PROBLEM TO SOLVE: In the listing below, find each line holding "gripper" and copy it.

SOURCE MATERIAL:
--*--

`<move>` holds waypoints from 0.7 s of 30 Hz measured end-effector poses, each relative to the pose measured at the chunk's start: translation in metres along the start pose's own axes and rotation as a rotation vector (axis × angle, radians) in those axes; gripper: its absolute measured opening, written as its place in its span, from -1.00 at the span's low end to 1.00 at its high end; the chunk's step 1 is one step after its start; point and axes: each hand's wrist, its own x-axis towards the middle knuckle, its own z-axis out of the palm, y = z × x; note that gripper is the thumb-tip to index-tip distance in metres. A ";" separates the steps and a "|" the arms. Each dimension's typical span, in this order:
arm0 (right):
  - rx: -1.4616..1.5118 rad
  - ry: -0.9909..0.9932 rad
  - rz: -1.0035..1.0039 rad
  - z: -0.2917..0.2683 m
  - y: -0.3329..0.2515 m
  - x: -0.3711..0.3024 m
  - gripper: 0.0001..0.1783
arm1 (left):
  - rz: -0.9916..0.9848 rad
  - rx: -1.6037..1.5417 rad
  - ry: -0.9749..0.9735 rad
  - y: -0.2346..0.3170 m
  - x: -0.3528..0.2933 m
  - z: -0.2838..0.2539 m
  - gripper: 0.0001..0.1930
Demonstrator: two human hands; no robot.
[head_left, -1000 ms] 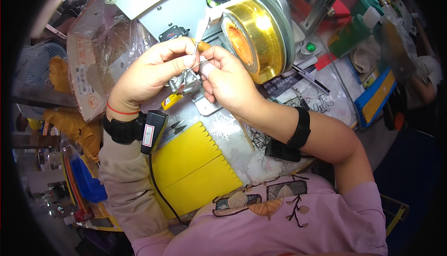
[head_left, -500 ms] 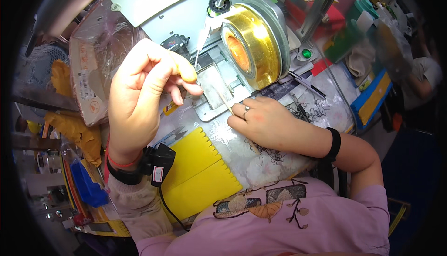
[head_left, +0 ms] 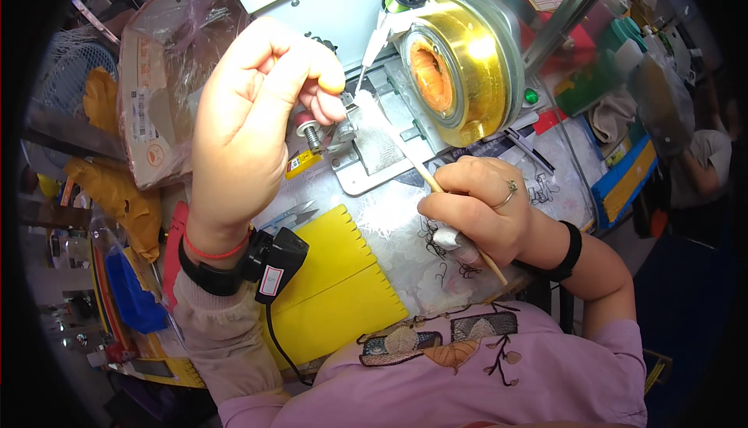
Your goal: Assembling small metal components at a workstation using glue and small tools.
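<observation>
Gripping a stick (head_left: 425, 176) in the right hand (head_left: 483, 210), slanting it over the plate (head_left: 379, 146); curling the left hand (head_left: 245, 112) closed nearby, can't tell if around anything. Outward now: gold roll (head_left: 489, 66) beside the plate, yellow sheet (head_left: 331, 280) on the pale table (head_left: 405, 260), box (head_left: 152, 97) and blue bin (head_left: 131, 294) off left.

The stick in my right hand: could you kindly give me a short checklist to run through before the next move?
1. Stick held: ok, the right hand is closed on it.
2. Stick's far end touching the plate: cannot tell; it reaches over it, but contact is unclear.
3. Left hand off the stick: ok, though its fingertips are close to the far end.
4. Left hand empty: cannot tell; the fingertips are bunched and could hide something thin.
5. Tape roll clear of the right hand: ok, there is a gap between them.
6. Yellow board off the plate: ok, it lies apart, nearer the body.
</observation>
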 end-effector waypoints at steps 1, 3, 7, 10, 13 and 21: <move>-0.004 0.001 -0.010 0.002 0.001 0.001 -0.66 | 0.000 0.000 0.004 0.000 -0.001 0.000 -0.86; -0.010 0.001 -0.020 0.003 0.001 0.002 -0.66 | -0.010 0.024 0.004 0.001 0.000 0.000 -0.86; -0.086 -0.125 0.067 0.005 -0.005 -0.003 -0.65 | -0.026 0.018 0.007 0.002 -0.002 0.004 -0.86; -0.214 -0.288 0.152 0.013 -0.011 -0.008 -0.64 | 0.010 0.026 0.014 0.003 -0.004 0.011 -0.86; -0.222 -0.435 0.180 0.013 -0.024 -0.012 -0.63 | 0.034 0.174 0.011 0.009 -0.007 0.019 -0.85; 0.200 -0.565 -0.068 0.014 -0.073 -0.023 -0.60 | 0.166 0.296 -0.053 0.006 -0.025 0.022 -0.93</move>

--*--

SOLUTION:
`<move>` holds waypoints from 0.7 s of 30 Hz measured end-effector poses, each relative to the pose measured at the chunk's start: translation in metres along the start pose's own axes and rotation as a rotation vector (axis × angle, radians) in those axes; gripper: its absolute measured opening, written as its place in its span, from -1.00 at the span's low end to 1.00 at its high end; the chunk's step 1 is one step after its start; point and axes: each hand's wrist, its own x-axis towards the middle knuckle, its own z-axis out of the palm, y = z × x; note that gripper is the thumb-tip to index-tip distance in metres. A ";" separates the steps and a "|" the arms. Each dimension's typical span, in this order:
  - gripper: 0.0001..0.1783
  - gripper: 0.0001..0.1930

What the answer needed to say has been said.